ABSTRACT
As part of the 100th birthday celebrations of our publisher, The Company of Biologists, we are reflecting on Development's association with another longstanding institution: the Woods Hole Embryology Course. The Embryology Course has been running since 1893 at the Marine Biological Laboratory (MBL) in Woods Hole, USA. Situated on sandy shores where bioluminescent creatures bloom in the summer, Woods Hole is known as a place where imaginations can run wild, and students can encounter organisms that carry out development in ways that are both unfamiliar and thought-provoking. This famous programme has trained generations of developmental biologists, so we are proud to have had some involvement in its illustrious history. Here, I explore Development and The Company of Biologists' association with the course through financial support and promotion on our community blog, the Node. I also collate testimonials from former students to learn more about the long-term impact that the course has had on their careers.
Introduction
The Marine Biological Laboratory (MBL) was founded in 1888 and provided summer courses in various biological fields (MacCord and Maienschein, 2018). Today, researchers brave the harsh Cape Cod winters to work at the MBL all year round, but the tradition of summer courses remains. As the MBL grew, the number of courses also expanded, and the Embryology course started in 1893. Embryology was a rapidly growing area in the 1890s, and the course aimed to introduce students to the latest concepts and methodology in the field (Maienschein, 2007). In those early years, students were taught techniques including fixing, staining and drawing, and they had to supply their own equipment to facilitate this (Maienschein, 2007). Today, the course is home to a range of cutting-edge tools thanks to its industry connections, which allow students to use the latest techniques to ask exploratory questions. The course also boasts a seemingly endless list of organisms, giving students access to embryos from across the tree of life. ‘[The Embryology course] is an outstanding opportunity to introduce students not just to the methods that are used, but also to a wide diversity of organisms that are used in developmental biology,’ said Nipam Patel, Director of the MBL and former Editor for Development. ‘But I think the more important thing is that the course really gives the students a sense that they can do anything, and that they should be brave.’
Woods Hole is mentioned in The Company of Biologists' records from 1993, when Development organised an Editors' meeting at the MBL. Chris Wylie was Editor-in-Chief at the time; he oversaw significant changes during his tenure, including the relaunch and rebranding of Journal of Embryology and Experimental Morphology (JEEM) as Development in 1987 (Smith, 2012; Wylie, 2012; Eve, 2025). Wylie was also keen to reinforce connections with researchers in the USA, so it is gratifying that the journal and the Company have become more closely associated with the Embryology Course over the years. This relationship includes personal connections; two of our Editors, Cassandra Extavour and Dominique Bergmann, took the course as students, with Extavour returning in subsequent years as an instructor. Liz Robertson taught on the course during her time at Harvard, Ken Poss has lectured on it, and Mansi Srivastava, one of our Guest Editors for Development's 2025 special issue on lifelong development, is teaching on the course this year. Our in-house team have also visited the course, including former Executive Editor, Katherine Brown (now Publishing Director at The Company of Biologists), and former Community Manager of the Node, Catarina Vicente. Richard Behringer, who together with Alejandro Sánchez Alvarado was a director of the course at the time, remembers Vicente's visit well: ‘[Catarina] gave us a talk on using social media such as Twitter [now known as X]. Ale and I immediately joined Twitter and began advocating for the course and for developmental biology.’

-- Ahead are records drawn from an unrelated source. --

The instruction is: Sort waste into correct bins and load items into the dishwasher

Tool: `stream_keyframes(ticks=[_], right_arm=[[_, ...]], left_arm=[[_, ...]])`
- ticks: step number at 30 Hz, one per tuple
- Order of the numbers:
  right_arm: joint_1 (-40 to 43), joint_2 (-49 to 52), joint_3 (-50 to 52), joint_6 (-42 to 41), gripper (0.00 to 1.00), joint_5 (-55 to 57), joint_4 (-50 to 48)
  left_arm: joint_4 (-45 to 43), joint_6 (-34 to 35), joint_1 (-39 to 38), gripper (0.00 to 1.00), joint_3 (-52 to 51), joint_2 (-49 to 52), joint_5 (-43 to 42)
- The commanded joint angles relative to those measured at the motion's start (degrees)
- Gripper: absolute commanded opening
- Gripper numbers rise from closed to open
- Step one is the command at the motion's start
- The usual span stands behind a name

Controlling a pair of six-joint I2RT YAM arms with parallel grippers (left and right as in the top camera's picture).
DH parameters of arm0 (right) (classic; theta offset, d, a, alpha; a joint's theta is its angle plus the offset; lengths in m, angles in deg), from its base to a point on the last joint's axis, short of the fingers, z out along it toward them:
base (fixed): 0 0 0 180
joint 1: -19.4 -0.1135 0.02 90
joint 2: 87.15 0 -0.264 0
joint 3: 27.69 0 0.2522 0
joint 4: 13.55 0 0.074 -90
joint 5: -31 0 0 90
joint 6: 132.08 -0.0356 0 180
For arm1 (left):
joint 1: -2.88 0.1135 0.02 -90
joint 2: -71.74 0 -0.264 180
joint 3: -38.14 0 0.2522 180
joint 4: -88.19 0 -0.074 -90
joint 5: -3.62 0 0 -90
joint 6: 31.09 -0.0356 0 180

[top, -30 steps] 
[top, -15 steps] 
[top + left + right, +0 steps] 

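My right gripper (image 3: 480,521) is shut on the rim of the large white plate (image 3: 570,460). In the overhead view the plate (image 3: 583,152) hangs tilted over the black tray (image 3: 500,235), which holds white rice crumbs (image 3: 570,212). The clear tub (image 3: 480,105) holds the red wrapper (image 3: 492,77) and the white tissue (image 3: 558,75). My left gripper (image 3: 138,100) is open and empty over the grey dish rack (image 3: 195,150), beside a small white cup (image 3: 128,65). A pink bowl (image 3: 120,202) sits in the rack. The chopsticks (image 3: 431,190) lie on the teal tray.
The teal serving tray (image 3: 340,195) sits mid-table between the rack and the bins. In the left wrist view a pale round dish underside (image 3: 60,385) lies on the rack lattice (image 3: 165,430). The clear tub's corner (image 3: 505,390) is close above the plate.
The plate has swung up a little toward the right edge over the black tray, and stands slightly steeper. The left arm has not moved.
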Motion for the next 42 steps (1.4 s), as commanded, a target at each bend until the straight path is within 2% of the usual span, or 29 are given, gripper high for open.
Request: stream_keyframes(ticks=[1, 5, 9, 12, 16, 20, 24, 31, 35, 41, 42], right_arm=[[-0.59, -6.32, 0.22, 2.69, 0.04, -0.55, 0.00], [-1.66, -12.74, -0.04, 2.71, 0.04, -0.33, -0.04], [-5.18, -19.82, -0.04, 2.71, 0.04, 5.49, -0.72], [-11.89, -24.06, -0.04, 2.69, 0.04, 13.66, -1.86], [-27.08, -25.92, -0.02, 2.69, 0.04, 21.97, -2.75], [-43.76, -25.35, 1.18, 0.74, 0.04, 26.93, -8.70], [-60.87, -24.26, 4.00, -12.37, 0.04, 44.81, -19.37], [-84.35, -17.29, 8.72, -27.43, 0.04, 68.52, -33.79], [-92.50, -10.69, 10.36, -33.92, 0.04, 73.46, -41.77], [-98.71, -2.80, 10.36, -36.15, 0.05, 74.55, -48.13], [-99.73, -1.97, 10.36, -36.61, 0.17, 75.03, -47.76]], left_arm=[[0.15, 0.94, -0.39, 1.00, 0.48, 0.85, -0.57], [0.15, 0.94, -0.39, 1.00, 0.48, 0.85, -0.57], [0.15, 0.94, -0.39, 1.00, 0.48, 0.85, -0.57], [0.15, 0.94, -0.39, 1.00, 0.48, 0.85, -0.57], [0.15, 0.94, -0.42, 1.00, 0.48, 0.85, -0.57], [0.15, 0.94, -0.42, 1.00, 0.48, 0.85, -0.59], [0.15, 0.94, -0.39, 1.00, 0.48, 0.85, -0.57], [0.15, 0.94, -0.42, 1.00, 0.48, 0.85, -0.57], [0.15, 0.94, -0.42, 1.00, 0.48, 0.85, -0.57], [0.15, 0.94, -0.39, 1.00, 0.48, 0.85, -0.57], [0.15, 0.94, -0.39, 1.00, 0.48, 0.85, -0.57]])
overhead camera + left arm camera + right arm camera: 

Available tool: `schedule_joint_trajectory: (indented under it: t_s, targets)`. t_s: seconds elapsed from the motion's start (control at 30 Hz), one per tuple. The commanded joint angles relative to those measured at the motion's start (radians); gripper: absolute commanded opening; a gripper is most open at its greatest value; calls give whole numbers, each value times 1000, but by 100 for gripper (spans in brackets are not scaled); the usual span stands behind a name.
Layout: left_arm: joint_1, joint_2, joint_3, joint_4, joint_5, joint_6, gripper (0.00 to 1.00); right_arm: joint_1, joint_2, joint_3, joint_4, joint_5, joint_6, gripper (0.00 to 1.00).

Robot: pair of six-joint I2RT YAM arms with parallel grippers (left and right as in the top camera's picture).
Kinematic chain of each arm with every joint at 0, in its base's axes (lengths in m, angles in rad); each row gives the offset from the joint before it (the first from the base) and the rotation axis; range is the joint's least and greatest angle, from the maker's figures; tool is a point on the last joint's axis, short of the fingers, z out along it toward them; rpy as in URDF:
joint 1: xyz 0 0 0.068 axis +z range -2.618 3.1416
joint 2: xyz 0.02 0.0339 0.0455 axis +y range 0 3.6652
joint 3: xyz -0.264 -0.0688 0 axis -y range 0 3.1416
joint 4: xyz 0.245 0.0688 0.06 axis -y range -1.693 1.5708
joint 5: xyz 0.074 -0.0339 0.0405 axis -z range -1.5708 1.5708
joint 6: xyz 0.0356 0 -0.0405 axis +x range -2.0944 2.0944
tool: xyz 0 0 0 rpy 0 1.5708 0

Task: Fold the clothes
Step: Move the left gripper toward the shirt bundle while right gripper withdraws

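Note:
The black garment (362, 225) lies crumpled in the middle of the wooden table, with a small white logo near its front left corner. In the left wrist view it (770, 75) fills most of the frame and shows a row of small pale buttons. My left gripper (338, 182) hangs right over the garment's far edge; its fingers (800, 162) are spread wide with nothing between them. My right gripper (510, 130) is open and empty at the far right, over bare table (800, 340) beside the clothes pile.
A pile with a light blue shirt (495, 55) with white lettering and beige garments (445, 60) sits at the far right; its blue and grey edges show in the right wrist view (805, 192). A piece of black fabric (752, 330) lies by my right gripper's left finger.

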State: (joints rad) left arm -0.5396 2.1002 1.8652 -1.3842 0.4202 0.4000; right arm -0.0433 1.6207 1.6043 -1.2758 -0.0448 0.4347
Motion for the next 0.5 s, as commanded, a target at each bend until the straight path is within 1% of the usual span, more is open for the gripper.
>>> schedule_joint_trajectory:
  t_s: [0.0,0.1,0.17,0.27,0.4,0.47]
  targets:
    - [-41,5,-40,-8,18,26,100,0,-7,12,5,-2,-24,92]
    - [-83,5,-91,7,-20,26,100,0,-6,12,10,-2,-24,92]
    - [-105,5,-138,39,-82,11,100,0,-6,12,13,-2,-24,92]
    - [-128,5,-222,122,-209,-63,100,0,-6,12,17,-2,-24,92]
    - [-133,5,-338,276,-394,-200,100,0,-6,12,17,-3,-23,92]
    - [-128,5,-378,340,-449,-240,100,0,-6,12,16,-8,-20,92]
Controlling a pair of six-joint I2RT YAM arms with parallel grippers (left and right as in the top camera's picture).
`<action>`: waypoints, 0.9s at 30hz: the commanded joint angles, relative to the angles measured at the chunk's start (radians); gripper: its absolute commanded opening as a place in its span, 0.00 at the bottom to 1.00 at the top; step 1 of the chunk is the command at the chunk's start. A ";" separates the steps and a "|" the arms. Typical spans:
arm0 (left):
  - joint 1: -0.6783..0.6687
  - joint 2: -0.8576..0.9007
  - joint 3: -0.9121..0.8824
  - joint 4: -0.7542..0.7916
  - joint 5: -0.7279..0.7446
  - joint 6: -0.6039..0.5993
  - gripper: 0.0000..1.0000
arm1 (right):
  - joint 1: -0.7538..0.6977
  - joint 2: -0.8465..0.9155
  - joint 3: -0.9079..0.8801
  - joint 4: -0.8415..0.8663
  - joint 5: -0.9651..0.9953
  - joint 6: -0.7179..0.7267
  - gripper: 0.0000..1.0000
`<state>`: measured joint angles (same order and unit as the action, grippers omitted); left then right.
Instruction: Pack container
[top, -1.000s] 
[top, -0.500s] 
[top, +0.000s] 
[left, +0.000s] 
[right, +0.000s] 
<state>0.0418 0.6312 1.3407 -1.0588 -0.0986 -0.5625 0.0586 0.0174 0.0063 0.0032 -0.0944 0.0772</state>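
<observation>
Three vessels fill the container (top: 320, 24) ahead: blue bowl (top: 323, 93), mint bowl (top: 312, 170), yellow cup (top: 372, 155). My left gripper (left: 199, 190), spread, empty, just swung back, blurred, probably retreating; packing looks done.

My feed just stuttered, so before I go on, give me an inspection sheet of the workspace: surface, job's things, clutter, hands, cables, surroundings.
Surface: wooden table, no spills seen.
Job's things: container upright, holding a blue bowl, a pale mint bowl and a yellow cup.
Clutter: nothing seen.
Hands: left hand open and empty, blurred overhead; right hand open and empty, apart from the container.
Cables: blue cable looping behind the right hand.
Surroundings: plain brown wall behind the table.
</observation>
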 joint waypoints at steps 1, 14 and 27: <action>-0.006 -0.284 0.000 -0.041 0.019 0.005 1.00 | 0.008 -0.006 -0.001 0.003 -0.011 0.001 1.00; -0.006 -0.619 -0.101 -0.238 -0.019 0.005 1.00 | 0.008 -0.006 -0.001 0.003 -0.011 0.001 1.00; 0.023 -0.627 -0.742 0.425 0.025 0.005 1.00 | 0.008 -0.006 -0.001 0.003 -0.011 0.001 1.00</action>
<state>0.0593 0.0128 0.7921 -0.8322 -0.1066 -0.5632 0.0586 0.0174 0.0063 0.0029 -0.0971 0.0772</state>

Alongside these personal connections, Development promotes the Embryology Course through publications and posts on our community site, the Node, and The Company of Biologists provides financial support to students wishing to attend. The Embryology Course attracts applicants from all over the world, presumably drawn both by an admiration for its history and by the course's potential to change their futures. Financial support is crucial to promote this diversity of students and to ensure that the course has a wide reach. You can read the experiences of the Embryology Course's most recent cohort in the accompanying Perspective (Abshire et al., 2025).
In this article, I explore the relationship between Development, The Company of Biologists and the Embryology Course. I consider the impact that the Embryology Course has on the careers of students who have attended (Fig. 1), including those who have received funding from the Company.
Contributors to this article. Top row (left to right): Nipam Patel, Joe Hanly and Alice Accorsi. Bottom row (left to right): Joaquín Navajas Acedo, Martyna Lukoseviciute and Louis Prahl.
Contributors to this article. Top row (left to right): Nipam Patel, Joe Hanly and Alice Accorsi. Bottom row (left to right): Joaquín Navajas Acedo, Martyna Lukoseviciute and Louis Prahl.
Connections between The Company of Biologists and the Embryology Course
Financial support
To facilitate student attendance, the MBL offers a range of financial support. Since 2003, The Company of Biologists has contributed funds to this support package, helping students to cover course fees, accommodation and travel expenses.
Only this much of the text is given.